__YOUR GOAL__. Reproduce the records precisely. Omit every picture.

──────── TASK INPUT

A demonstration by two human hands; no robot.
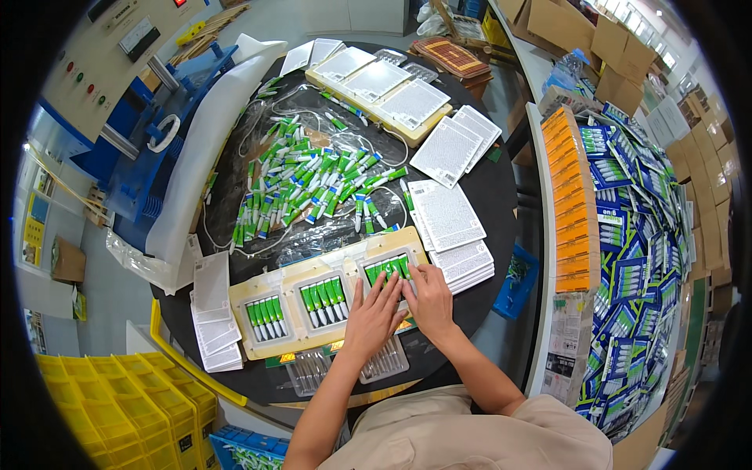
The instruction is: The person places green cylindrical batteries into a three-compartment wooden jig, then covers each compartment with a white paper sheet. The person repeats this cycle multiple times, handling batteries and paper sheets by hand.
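Observation:
A long cream tray mould (pixel 286 345) lies along the near side of the round black table, with three openings holding clear blister packs. Green-and-white tubes stand side by side in the left blister (pixel 267 319) and the middle blister (pixel 323 302). Over the right-hand group of tubes (pixel 387 267) both hands rest. My left hand (pixel 374 315) lies with fingers stretched onto their lower ends. My right hand (pixel 429 301) has its fingers spread and slightly bent at the right edge of that group. Neither hand grips a tube; the fingers partly hide this blister.
Loose tubes (pixel 305 176) are heaped mid-table. Printed cards lie in stacks at right (pixel 446 215) and left (pixel 213 290). A second mould (pixel 392 86) covered with cards sits at the back. Empty blisters (pixel 385 362) lie near me. Packed blister cards (pixel 630 278) fill the right side.

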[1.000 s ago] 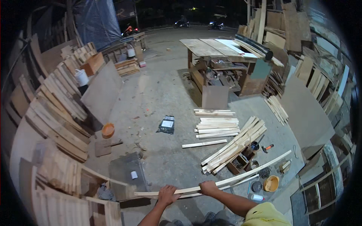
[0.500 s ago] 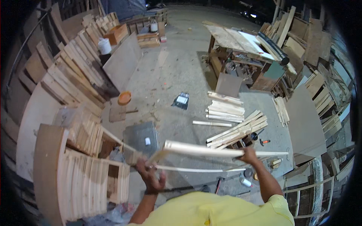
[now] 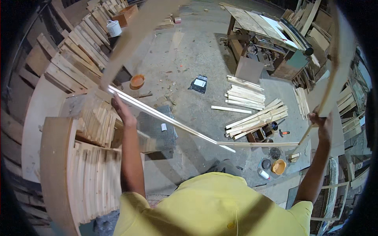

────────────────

__YOUR RESPONSE__.
A demonstration by two human hands; no robot.
The instruction is: The person places green cylindrical batteries into a three-compartment wooden jig, then covers each compartment with a white paper sheet. The person repeats this cycle multiple times, handling batteries and paper sheets by hand.
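Observation:
A long cream tray mould (pixel 286 345) lies along the near side of the round black table, with three openings holding clear blister packs. Green-and-white tubes stand side by side in the left blister (pixel 267 319) and the middle blister (pixel 323 302). Over the right-hand group of tubes (pixel 387 267) both hands rest. My left hand (pixel 374 315) lies with fingers stretched onto their lower ends. My right hand (pixel 429 301) has its fingers spread and slightly bent at the right edge of that group. Neither hand grips a tube; the fingers partly hide this blister.
Loose tubes (pixel 305 176) are heaped mid-table. Printed cards lie in stacks at right (pixel 446 215) and left (pixel 213 290). A second mould (pixel 392 86) covered with cards sits at the back. Empty blisters (pixel 385 362) lie near me. Packed blister cards (pixel 630 278) fill the right side.
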
[1.000 s ago] 
[0.500 s ago] 
[now] 

Nothing remains to add to the output.